Из гостиницы Алексей позвонил Вениамину Панову, не так давно вернувшемуся из командировки, и попросил о встрече. Они приехали в поликлинику, где работал Панов, дождались конца рабочего дня и встретили хирурга у крыльца.

– Это я вам звонил, – признался Алексей. – Нам надо поговорить.

Хирург подозрительно оглядел двух мужчин, один из которых, постарше, держал в руках объемный чемодан, а другой, помоложе, картонную коробку; и кивнул:

– Прошу на ближайшую лавочку.

Когда они уселись, Алексей едва сдерживался. Наверное, ему хотелось как можно скорее взять быка за рога. Но едва он раскрыл рот, Гордеев перебил его:

– Вениамин Павлович, скажите, как погиб ваш друг Борис Скороходов?

– А вам это зачем? – ответил тот вопросом. – Вы – следователи?

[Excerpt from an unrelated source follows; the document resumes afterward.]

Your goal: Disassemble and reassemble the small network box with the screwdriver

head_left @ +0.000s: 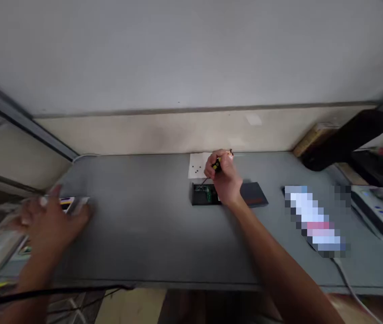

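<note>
My right hand (223, 177) reaches to the back middle of the grey table and is closed round a small tool with a yellow and black handle (216, 165). Just under it lies an opened black device (205, 194) with a green circuit board showing, and its dark cover (254, 193) rests to the right. A white paper (196, 165) with a few small dark screws lies behind the device. My left hand (48, 220) is blurred at the table's left edge, over a small silvery object with a yellow part (72, 203); its grip is unclear.
A blurred-out flat item (314, 220) with a white cable lies at the right. A grey unit with blue lights (380, 216) sits at the far right, and a black object (346, 137) leans against the back wall. Black cables (53, 292) run below the front edge.
</note>
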`<action>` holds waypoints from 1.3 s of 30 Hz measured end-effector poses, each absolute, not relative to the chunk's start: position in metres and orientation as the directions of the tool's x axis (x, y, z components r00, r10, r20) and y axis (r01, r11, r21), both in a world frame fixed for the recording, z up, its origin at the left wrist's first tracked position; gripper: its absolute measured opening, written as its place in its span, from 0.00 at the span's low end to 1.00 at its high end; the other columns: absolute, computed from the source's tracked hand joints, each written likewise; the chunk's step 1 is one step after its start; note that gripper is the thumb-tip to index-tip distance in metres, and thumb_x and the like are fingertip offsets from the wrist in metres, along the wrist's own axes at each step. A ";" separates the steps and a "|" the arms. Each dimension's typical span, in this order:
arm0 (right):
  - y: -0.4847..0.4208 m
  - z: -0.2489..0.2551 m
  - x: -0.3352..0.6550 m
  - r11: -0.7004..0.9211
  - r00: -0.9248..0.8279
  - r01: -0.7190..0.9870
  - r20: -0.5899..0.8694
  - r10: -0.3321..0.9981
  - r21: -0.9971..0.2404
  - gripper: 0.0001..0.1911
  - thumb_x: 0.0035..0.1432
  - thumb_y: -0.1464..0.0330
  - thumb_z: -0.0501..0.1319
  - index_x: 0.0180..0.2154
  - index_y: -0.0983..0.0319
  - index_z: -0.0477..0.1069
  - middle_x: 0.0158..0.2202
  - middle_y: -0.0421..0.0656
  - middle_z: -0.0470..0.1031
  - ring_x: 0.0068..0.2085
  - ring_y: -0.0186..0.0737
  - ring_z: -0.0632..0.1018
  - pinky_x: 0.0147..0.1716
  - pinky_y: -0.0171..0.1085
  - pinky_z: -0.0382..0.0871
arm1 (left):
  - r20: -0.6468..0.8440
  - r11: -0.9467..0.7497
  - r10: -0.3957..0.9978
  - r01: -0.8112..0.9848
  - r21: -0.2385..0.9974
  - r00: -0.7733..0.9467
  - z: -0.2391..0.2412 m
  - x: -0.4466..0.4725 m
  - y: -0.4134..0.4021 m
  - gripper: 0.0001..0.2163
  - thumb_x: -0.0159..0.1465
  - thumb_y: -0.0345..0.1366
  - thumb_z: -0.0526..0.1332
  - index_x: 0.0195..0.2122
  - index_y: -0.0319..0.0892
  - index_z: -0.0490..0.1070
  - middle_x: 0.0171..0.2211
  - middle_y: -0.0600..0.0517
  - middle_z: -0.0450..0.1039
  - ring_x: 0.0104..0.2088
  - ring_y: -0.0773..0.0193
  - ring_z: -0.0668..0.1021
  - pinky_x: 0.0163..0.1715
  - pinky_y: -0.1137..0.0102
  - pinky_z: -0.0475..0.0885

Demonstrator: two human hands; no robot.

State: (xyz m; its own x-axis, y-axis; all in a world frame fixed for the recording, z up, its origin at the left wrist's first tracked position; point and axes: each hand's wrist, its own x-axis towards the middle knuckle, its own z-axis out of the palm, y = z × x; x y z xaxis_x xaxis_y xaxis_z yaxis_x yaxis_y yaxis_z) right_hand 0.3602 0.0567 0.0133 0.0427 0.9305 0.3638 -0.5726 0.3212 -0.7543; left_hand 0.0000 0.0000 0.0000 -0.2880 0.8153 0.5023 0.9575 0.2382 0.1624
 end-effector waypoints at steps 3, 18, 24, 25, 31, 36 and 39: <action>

Неожиданно для себя Гордеев решил брать нахрапом:

– Следователи не следователи, а знать необходимо. – Он многозначительно кивнул на коробку. – Ваш друг, работая в морге, похищал трупы.

– Что?! – Лицо Панова сморщилось в изумлении. – Вы спятили?

Но коробка уже была открыта Алексеем.

– Загляните…

Хирург осторожно заглянул в коробку. В первое мгновение он отшатнулся, точно там лежало что-то противоестественное, но потом, со все возрастающим интересом, уставился на содержимое.

– Это… скульптура? – спросил хирург. – Воск?

На дне коробки, в поролоне, который развернул Алексей, покоилась женская голова, чуть помятая, и скрещенные руки. В уголке прятался отломанный мизинец.